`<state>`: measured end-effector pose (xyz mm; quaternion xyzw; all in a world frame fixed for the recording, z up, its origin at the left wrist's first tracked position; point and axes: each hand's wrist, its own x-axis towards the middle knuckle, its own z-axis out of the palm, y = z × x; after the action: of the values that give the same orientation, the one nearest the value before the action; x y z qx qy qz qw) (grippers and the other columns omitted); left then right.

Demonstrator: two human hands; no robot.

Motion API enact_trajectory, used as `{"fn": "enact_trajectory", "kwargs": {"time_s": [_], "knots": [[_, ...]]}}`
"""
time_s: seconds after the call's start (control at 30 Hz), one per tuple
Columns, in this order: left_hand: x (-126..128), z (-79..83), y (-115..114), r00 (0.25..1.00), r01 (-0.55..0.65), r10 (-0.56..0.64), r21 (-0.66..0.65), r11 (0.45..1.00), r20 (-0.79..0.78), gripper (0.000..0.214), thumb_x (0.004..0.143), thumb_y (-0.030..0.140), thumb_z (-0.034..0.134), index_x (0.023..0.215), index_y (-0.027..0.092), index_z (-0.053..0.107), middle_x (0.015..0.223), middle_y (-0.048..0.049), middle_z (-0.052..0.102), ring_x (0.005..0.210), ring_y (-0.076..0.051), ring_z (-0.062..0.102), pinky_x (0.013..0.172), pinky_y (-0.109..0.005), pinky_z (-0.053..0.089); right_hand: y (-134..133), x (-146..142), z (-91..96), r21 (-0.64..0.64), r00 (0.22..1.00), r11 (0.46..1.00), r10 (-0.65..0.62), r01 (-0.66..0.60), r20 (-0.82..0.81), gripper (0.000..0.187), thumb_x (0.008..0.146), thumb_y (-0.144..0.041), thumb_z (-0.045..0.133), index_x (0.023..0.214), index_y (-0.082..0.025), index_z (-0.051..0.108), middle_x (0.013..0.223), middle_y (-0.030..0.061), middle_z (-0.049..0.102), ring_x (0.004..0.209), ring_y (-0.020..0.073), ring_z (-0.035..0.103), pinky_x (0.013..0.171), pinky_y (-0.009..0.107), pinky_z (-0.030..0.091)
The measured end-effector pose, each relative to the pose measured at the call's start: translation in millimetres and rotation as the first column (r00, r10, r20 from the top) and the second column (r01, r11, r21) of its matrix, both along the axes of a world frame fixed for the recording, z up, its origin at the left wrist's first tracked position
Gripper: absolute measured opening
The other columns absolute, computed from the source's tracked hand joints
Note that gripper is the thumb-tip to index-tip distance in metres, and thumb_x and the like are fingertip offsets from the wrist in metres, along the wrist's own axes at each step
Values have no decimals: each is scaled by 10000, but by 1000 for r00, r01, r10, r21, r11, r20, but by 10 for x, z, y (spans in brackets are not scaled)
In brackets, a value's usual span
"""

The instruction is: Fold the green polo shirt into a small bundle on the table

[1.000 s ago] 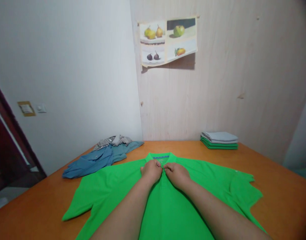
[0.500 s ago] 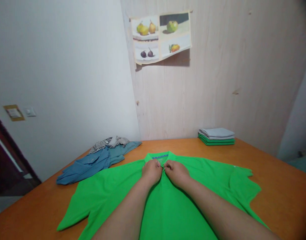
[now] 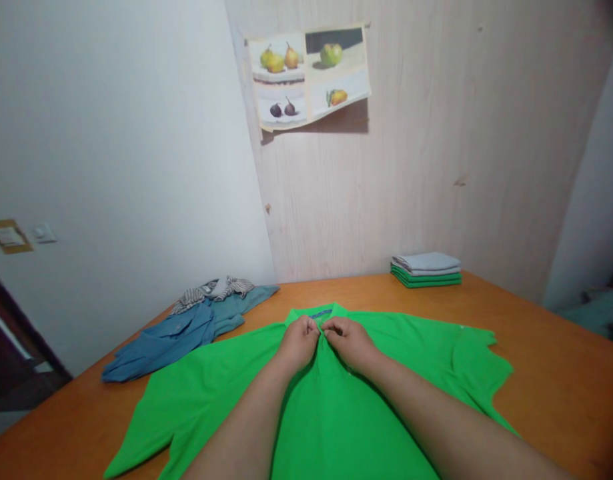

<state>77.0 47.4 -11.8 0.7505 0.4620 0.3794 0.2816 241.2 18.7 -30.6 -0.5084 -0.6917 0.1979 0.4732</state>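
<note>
A bright green polo shirt [image 3: 316, 413] lies spread front side up, its collar pointing away from me and its short sleeves out to both sides. Just below the collar, my left hand [image 3: 300, 343] pinches the left edge of the neck opening. My right hand [image 3: 350, 341] is close beside it, thumb and forefinger pinched on the front placket at the same spot. The fingertips of both hands almost meet there. Any button between them is too small to make out.
On the orange table [image 3: 366, 293], a crumpled blue garment [image 3: 171, 337] and a striped cloth [image 3: 213, 291] lie at the back left. A stack of folded green and grey clothes [image 3: 426, 270] sits at the back right. Fruit pictures [image 3: 311, 77] hang on the wall.
The view has shifted slightly to the right, so everything appears further left. Both hands stay at the shirt's neck, with small finger movements; the right fingers look somewhat more extended.
</note>
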Motion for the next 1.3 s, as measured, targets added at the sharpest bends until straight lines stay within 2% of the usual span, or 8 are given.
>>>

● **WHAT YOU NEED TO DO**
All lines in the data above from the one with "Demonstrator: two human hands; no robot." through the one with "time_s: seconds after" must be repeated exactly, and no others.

● **OUTPUT FOR THIS TASK**
Demonstrator: two human hands; no robot.

Motion API enact_trajectory, used as `{"fn": "enact_trajectory", "kwargs": {"time_s": [_], "knots": [[_, ...]]}}`
"""
time_s: seconds after the call's start (control at 30 Hz), one per tuple

The exercise has been completed.